これは、一部のメディアで問題視されていたが、警察官や検察官と違って、農水省の役人に、突然、押しかけて 「 倉庫を見せろ 」 という権限はない。
私服警察官 ( 刑事 ) といえども、常に拳銃を携帯しているわけではなく、それは、危険な状態に遭遇することが予測される場合にかぎられる。
具体的に言うと、「 犯人を検挙するとき 」 や、犯罪の証拠となる物品類を捜索する 「 ガサ入れ 」 の場合などが、それに当たるという。
つまり、怪しいと思われる倉庫へ突入して、不正や犯罪に関与する証拠を探す行為 ( ガサ入れ ) は、警察官でさえ 「 危険な行動 」 とみなしている。

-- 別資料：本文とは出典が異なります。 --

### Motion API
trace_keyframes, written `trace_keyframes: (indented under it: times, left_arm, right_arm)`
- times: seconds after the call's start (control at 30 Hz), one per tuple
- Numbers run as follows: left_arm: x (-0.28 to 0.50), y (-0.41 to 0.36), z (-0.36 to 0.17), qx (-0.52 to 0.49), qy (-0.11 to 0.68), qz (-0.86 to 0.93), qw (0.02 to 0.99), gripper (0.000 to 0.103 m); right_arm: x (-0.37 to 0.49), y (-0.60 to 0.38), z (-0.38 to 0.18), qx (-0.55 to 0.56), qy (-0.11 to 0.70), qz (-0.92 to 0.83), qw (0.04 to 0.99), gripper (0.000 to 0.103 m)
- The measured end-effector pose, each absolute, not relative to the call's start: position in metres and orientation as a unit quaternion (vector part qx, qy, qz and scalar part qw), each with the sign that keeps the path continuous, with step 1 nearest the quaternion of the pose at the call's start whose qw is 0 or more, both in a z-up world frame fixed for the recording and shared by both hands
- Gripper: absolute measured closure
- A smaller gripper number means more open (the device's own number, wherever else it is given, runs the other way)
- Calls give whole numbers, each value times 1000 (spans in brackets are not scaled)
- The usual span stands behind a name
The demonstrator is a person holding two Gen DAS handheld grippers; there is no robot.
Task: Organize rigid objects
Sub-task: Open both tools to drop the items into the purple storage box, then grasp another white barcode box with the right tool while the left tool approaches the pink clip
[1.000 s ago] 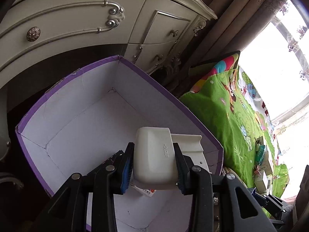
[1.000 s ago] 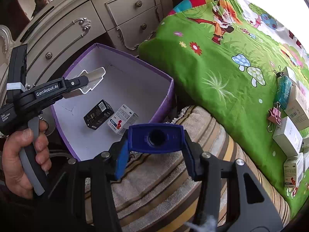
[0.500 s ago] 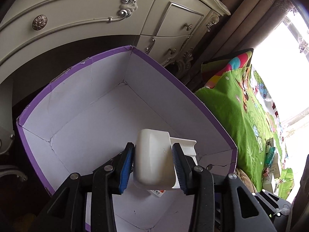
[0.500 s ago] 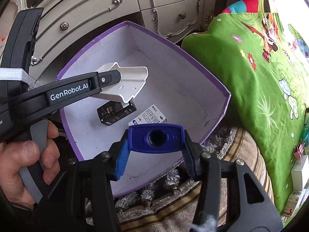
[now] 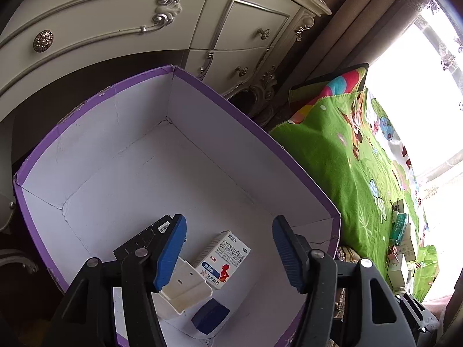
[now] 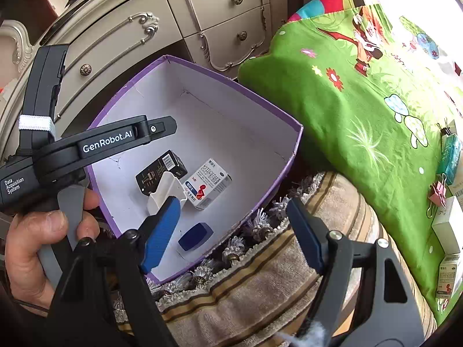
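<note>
A purple box with a white inside [image 5: 121, 156] [image 6: 220, 133] holds a black carton [image 6: 160, 170], a white medicine carton [image 5: 222, 260] [image 6: 209, 183], a white plastic holder [image 5: 185, 289] [image 6: 165, 192] and a blue block [image 5: 210, 316] [image 6: 195, 236]. My left gripper [image 5: 230, 253] is open and empty above the box's near end. My right gripper [image 6: 231, 231] is open and empty over the box's near rim. The left gripper's body [image 6: 95, 144] shows in the right wrist view.
A cream dresser with drawers [image 5: 115, 29] [image 6: 202, 23] stands behind the box. A green cartoon blanket [image 6: 361, 101] [image 5: 347, 159] to the right carries several small cartons [image 6: 445, 231] and binder clips [image 6: 437, 192]. A striped fringed towel [image 6: 275, 283] lies in front.
My left gripper opened and dropped the white holder into the box. My right gripper opened and dropped the blue block into the box.
</note>
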State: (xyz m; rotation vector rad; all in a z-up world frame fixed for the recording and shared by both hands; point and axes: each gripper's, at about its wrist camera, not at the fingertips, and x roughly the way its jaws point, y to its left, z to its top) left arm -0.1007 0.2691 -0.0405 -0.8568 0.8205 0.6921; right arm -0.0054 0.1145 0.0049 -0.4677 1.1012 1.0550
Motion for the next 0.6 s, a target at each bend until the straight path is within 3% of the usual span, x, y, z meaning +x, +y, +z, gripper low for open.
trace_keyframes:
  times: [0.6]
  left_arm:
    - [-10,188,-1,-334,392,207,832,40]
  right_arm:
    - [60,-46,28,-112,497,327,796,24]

たとえ武器を持たない一般人でも、「 不正を暴かれたら、俺は終わりだ 」 と思えば、衝動的に何をするかわからない。
ご承知の通り、農水省の職員は拳銃など携帯していないし、検査のたびに警官が同行することもないわけで、まったくの無防備である。
また、彼らには、あくまでも一般人の資格として、任意で質問することはできても、警察官のような 「 職務質問 」 を行うことはできない。
倉庫内に立ち入ることも、相手の同意を得て、はじめて実行できるわけで、相手が 「 見せたくない 」 と言えば、黙って帰るしかないのだ。

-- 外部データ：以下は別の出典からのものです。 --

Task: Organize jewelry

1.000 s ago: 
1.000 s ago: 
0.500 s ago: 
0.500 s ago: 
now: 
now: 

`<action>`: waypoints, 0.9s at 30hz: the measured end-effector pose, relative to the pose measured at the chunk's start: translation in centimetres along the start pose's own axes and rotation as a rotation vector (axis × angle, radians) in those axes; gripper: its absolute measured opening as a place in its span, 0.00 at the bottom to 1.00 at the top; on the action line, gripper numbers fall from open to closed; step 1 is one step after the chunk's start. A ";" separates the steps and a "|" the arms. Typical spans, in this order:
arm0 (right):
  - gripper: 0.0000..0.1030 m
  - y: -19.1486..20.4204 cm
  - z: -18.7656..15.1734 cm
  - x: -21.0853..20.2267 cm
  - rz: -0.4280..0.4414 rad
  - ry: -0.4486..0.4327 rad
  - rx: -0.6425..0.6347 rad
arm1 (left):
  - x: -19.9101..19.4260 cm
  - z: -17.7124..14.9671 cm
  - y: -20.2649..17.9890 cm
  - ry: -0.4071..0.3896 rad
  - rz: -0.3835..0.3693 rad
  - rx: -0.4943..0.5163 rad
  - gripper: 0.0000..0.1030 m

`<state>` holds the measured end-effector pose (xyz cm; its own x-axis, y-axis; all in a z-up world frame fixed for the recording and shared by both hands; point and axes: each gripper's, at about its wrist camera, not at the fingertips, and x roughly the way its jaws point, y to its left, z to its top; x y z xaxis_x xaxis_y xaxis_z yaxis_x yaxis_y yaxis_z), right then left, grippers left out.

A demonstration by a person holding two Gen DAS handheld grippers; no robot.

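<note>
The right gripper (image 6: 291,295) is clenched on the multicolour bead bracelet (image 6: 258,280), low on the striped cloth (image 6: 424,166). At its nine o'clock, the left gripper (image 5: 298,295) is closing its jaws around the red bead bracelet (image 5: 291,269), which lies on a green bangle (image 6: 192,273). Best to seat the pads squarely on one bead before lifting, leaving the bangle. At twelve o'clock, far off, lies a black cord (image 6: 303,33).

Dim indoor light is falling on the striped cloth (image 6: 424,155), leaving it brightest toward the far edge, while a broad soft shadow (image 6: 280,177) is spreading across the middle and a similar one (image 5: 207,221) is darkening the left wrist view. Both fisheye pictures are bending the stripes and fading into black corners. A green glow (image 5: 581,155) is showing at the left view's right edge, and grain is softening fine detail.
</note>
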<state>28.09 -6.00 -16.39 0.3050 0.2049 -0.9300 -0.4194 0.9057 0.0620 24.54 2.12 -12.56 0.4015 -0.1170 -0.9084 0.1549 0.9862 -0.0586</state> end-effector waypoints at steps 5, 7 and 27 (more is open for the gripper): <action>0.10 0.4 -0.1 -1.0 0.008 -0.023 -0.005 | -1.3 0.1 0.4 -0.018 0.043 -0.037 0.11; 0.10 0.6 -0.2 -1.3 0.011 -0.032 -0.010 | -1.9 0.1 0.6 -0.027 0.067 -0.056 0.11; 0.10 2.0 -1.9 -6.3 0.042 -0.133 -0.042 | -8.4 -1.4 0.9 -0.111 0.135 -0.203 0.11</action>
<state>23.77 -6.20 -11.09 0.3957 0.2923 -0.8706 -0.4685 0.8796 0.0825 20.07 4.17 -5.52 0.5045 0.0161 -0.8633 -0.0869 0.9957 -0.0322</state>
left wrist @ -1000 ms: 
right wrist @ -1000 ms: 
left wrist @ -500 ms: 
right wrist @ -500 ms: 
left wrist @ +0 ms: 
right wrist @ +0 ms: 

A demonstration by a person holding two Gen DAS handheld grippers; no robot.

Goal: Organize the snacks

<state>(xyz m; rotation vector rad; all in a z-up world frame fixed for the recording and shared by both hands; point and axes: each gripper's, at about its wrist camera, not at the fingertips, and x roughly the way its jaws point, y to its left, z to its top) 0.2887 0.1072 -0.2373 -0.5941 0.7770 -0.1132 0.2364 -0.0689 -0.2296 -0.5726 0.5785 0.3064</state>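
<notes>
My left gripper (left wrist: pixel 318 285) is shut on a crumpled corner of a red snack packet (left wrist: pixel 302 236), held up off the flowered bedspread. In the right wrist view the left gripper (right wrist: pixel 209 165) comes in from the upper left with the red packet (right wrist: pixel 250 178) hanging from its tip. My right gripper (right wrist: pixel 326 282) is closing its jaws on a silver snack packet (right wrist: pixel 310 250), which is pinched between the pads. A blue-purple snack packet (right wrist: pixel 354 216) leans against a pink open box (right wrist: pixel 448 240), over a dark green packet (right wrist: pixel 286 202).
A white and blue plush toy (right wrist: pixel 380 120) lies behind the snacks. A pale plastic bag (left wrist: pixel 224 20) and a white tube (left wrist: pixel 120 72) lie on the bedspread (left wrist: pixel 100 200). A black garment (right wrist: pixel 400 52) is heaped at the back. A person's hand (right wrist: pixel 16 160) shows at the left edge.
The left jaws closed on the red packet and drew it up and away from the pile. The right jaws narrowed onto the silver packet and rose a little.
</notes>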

そんな検査で 「 動かぬ証拠 」 など滅多に出てこないし、万が一、それらを手に入れたところで、逮捕、拘留したり、尋問する権利などない。
ようするに、省庁は 「 不正の発生し難い仕組みづくり 」 が仕事であって、違反を監視したり、犯罪行為を取り締まるのは、警察にしかできない。
管轄する民間企業の不祥事は、関係省庁の 「 正義感 」 だけで抑えられるものではなく、「 責任 」 の行使には 「 権限 」 が伴うことを理解すべきだ。
不埒な企業に鉄槌を下し、懲らしめるためには、各省庁の改善を図ったり、新たな省庁を新設するより、警察機構を拡充するほうが効率的だ。
警察の中に、農水省担当とか、厚労省担当とかの窓口を儲け、関係省庁と緊密な連携をとりながら、検査や監視を行い、違反者は刑事告発する。
たとえば、大分県の 「 教員採用汚職 」 なども、現場には任せず、警察の文部省担当に当たらせれば、身内庇いがなく、実態の解明が早い。
すべて責任を省庁に押し付けるのは簡単だが、犯罪に手を染めた張本人を懲らしめる手段を強化しないと、ますます悪事がはびこるばかりである。
過去、「 国家権力の介入 」 を嫌う左翼的な人々の猛反対に遭い、潰されてきたプランだが、違反者、犯罪者の始末は、警察に任せることが望ましい。